In the Maine Maritime Museum, we looked at a tiny model of a rope-making shed. A ship needed miles and miles of ropes for its rigging and who knows what else. In a long building, rope makers twisted the fibers out and out, stringing them back and forth. I imagined the roughness of those hands, stringing out hemp into twists as thick as my arms, the tedium of it, and also the satisfaction of the splendid long coils: to look up at a six-masted schooner and know that your hours, your calluses went into its webbing — that would be something.
The spiders have no hands to callous at their work, but, in proportion to their bodies, many string more than miles of web: there are the traditional spiral webs, with their weavers steadfastly central; there are webs like mesh bags hanging in the trees, with the spider below the bag; there are funnel webs, like blankets spread on the ground, the spider discreetly peeping from its tunnel. Does a spider have satisfaction, finishing a web? Does it turn its several beady eyes upon the work and declare “It is good”?
Greek mythology makes spiders not weavers of rope but weavers of tapestry. Arachne, a mortal weaver whose work rivalled the gods’, was made a spider by the jealousy of Minerva. As a child, I wove pot-holders on little plastic looms, imagined weaving fabric one day. But to weave a tapestry? To combine ornate threads and make images of people and animals and who knew what else? I never supposed that I could do that.

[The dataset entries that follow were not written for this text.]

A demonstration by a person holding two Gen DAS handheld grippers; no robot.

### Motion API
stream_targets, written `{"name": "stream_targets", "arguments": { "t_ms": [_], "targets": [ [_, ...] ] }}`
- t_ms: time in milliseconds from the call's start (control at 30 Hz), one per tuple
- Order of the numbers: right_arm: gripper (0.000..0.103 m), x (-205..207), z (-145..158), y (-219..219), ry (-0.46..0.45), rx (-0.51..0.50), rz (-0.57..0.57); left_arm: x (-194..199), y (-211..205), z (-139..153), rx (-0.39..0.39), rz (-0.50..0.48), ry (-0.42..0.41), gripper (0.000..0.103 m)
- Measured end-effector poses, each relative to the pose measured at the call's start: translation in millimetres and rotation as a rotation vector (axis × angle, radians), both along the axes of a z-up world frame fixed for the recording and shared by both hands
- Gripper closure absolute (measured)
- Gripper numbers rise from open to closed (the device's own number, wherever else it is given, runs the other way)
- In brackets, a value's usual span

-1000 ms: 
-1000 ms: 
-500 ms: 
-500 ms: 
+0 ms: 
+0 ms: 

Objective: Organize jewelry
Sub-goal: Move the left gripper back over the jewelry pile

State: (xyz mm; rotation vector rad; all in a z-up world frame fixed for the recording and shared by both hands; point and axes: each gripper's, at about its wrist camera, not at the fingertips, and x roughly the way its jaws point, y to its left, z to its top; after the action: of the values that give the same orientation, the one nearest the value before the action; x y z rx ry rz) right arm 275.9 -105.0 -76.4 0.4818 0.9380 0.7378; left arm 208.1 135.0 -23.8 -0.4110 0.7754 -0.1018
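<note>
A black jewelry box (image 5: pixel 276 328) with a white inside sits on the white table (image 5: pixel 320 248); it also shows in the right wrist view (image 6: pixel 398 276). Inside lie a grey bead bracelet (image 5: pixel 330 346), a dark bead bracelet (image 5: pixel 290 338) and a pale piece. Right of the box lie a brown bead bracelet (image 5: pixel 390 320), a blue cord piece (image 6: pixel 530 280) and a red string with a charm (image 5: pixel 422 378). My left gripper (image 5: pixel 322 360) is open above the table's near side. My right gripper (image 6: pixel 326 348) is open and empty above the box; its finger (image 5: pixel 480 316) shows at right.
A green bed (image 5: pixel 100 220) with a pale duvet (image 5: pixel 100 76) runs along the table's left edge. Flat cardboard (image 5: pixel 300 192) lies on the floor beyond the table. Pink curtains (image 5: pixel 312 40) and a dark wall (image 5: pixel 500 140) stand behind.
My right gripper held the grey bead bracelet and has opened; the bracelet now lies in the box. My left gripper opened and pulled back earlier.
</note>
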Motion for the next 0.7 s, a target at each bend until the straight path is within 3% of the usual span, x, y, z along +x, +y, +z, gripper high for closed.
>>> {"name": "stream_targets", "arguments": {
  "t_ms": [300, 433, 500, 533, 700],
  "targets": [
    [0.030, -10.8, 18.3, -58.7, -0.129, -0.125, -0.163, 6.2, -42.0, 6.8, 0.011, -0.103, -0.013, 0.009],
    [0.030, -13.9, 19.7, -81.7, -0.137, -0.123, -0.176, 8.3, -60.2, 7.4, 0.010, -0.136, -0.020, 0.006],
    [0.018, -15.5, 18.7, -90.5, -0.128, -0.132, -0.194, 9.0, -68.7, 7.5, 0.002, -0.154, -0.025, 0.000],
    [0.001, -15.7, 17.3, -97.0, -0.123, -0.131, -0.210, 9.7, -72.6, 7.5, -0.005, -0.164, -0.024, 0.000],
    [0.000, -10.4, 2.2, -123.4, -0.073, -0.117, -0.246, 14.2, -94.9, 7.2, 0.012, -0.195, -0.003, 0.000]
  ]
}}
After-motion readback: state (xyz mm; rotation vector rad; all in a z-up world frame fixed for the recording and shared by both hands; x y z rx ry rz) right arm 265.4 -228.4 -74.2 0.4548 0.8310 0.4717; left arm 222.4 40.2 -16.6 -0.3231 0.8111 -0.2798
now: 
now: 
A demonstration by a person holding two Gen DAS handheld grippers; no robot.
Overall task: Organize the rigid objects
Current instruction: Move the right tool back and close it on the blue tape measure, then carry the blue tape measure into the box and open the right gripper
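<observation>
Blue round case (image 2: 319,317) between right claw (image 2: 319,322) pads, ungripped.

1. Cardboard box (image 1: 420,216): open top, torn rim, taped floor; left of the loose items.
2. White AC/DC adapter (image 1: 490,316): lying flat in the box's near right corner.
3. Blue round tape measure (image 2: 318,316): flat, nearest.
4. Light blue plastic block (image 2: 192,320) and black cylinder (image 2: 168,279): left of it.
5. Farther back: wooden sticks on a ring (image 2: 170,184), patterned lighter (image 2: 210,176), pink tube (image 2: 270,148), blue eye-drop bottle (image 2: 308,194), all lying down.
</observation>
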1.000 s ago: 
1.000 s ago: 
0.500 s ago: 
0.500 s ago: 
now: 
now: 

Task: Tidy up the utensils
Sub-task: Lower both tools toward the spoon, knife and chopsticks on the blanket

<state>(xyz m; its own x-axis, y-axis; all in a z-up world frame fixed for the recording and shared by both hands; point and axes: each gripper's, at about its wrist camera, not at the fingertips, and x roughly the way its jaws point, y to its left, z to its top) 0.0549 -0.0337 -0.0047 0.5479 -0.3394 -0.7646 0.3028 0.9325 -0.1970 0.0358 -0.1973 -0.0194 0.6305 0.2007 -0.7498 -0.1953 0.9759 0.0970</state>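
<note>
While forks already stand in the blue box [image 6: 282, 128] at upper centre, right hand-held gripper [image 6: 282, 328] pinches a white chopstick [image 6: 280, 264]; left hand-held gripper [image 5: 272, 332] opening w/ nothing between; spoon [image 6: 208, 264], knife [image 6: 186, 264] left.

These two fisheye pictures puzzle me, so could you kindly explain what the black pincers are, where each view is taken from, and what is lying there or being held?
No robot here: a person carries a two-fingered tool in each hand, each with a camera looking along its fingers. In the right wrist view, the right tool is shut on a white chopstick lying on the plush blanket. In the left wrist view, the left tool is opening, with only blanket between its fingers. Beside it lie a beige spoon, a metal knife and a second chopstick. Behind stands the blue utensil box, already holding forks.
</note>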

Funny then, that writing is compared so often to weaving. The Lady of Shalott, weaving beside her tower mirror becomes the figure of the writer: isolated, observing life, but only preserved from death by her distance from life. I don’t want to live alone with a mirror.
Fortunately living also has been compared to weaving. King Hezekiah makes the comparison, praying after being preserved from death:
As a weaver I rolled up my life.
He cuts me off from the loom;
From day until night Thou dost make an end of me.*
Hezekiah was given his life back, allowed more length of weaving. He did not die. Not then. The image of being brought to an end day and night: that image makes me think of life in Christ, of the call to lose our lives, to lay them down, to live upon the loom always ready to roll up the weaving, always willing to be cut off.
I think of the spiders. Some of their webs last their whole life-time, but others weave a new web every night. I would grow angry at the constant destruction, the constant need to rebuild. (I do grow angry.) But they simply build and rebuild and rebuild. Because they are designed to do just that; that is their identity. Perhaps my identity is not so different from theirs.
The rope makers, who walked back and forth in the rope shed, must have felt their jobs were futile sometimes, must have wondered what was the point of the endless tread. They did not design the ships; their orders were for ropes alone, not for the ropes’ future purposes. So perhaps, one day, when I think I’ve been cut off at the loom, I’ll look up and see the webs of rigging on a six-masted schooner, or even, just perhaps, ropes and nets of diamonds.